# WHAT IS REQUIRED
Print nothing but the lines from the start of the listing below through the line that contains "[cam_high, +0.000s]". Do not include the pictures.

★ ★ ★ ★

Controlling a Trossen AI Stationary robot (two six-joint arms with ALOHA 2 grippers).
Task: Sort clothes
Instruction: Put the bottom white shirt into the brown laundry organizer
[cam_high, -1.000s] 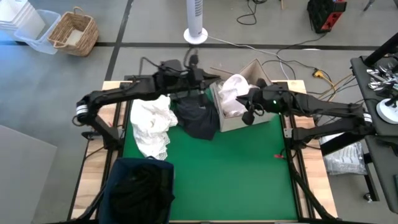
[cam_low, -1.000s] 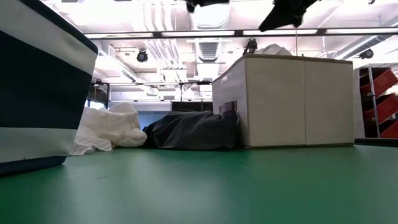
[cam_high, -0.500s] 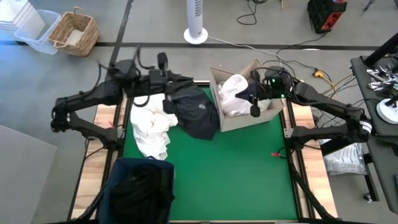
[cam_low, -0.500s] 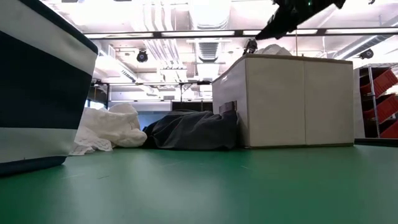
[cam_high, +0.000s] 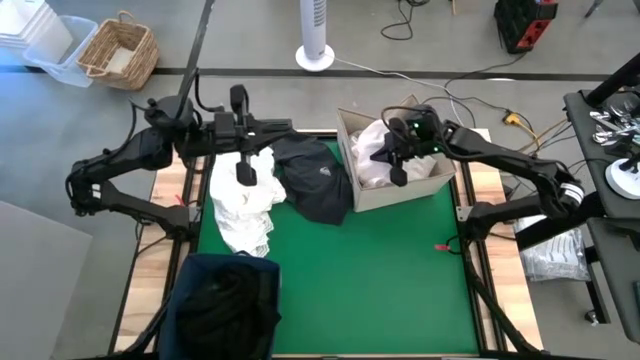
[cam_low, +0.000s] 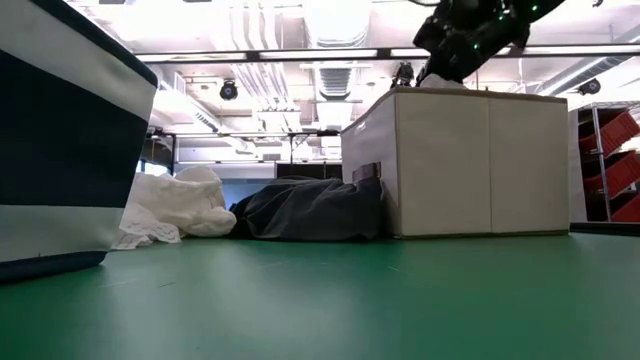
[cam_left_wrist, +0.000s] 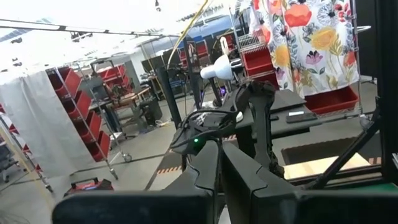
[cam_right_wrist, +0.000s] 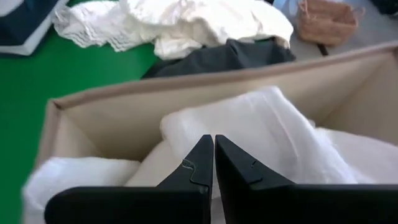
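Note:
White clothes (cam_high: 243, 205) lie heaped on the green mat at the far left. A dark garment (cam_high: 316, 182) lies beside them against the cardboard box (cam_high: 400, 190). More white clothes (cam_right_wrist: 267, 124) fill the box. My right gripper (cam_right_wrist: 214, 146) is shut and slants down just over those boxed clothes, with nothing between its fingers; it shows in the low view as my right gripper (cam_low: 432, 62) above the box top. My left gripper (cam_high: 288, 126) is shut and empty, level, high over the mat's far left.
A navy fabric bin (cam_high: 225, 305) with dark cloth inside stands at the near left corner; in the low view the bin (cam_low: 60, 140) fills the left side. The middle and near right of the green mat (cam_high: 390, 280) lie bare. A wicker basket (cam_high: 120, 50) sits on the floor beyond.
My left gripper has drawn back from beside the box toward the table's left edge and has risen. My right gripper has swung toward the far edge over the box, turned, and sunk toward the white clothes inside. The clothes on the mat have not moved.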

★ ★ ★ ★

# SOLUTION FOR THIS TASK
Controlling a Trossen AI Stationary robot (two six-joint arms with ALOHA 2 grippers).
Task: Sort clothes
Instruction: Put the bottom white shirt into the brown laundry organizer
[cam_high, -1.000s] 
[cam_low, -1.000s] 
[cam_high, -0.500s] 
[cam_low, -0.500s] 
[cam_high, +0.000s] 

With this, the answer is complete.